About this exercise >> Aside from the pictures, copy the listing exactly.

--

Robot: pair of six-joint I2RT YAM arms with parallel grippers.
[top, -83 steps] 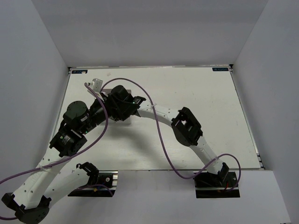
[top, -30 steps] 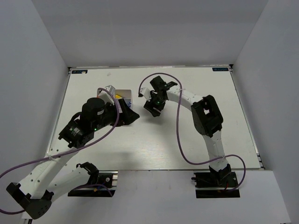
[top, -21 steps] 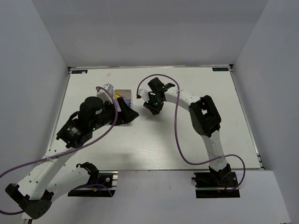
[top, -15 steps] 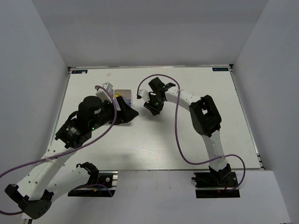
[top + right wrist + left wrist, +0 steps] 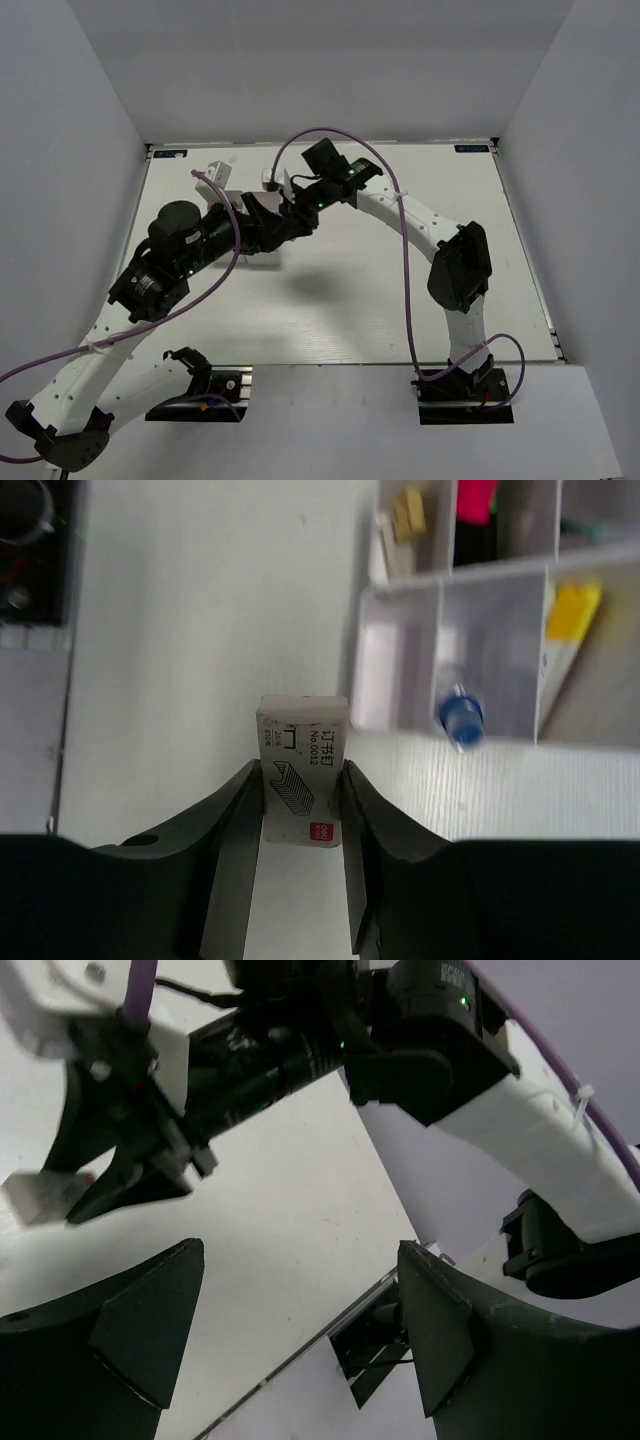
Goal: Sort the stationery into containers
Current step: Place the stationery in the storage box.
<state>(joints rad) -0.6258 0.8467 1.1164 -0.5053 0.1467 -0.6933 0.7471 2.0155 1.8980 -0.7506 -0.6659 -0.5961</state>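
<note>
Right claw (image 5: 302, 780) clenched on a small white cardboard staple box (image 5: 303, 742), over the white surface (image 5: 200, 630) just beside the white translucent plastic organizer box (image 5: 470, 572); 1 compartment contained a blue-capped clear glue bottle (image 5: 459, 718). Left claw (image 5: 300, 1260) stood released, gripping nothing.

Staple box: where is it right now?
In the right wrist view, the staple box is pinched in the right gripper, just left of the organizer box compartment holding the blue-capped glue bottle.

Fingers of left gripper (image 5: 300, 1258) spread wide, nothing between them. Beyond, right gripper (image 5: 100, 1182) pinches small pale box (image 5: 35, 1198) over white table (image 5: 290, 1195).
</note>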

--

Your solution >>
Robot: pair of six-joint I2RT YAM arms with parallel grippers.
[top, -83 steps] 
[top, -30 steps] 
[top, -21 steps] 
[top, -15 steps] 
[top + right wrist + left wrist, +0 steps] 
Goal: Sort the stationery into containers
Current step: Place the stationery in the storage box.
<state>(joints rad) -0.6258 0.8467 1.1164 -0.5053 0.1467 -0.6933 0.7471 2.0155 1.8980 -0.7506 -0.6659 -0.5961</state>
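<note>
Right claw (image 5: 302, 780) clenched on a small white cardboard staple box (image 5: 303, 742), over the white surface (image 5: 200, 630) just beside the white translucent plastic organizer box (image 5: 470, 572); 1 compartment contained a blue-capped clear glue bottle (image 5: 459, 718). Left claw (image 5: 300, 1260) stood released, gripping nothing.

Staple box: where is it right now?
In the right wrist view, the staple box is pinched in the right gripper, just left of the organizer box compartment holding the blue-capped glue bottle.

Fingers of left gripper (image 5: 300, 1258) spread wide, nothing between them. Beyond, right gripper (image 5: 100, 1182) pinches small pale box (image 5: 35, 1198) over white table (image 5: 290, 1195).
</note>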

No more work is needed on this answer.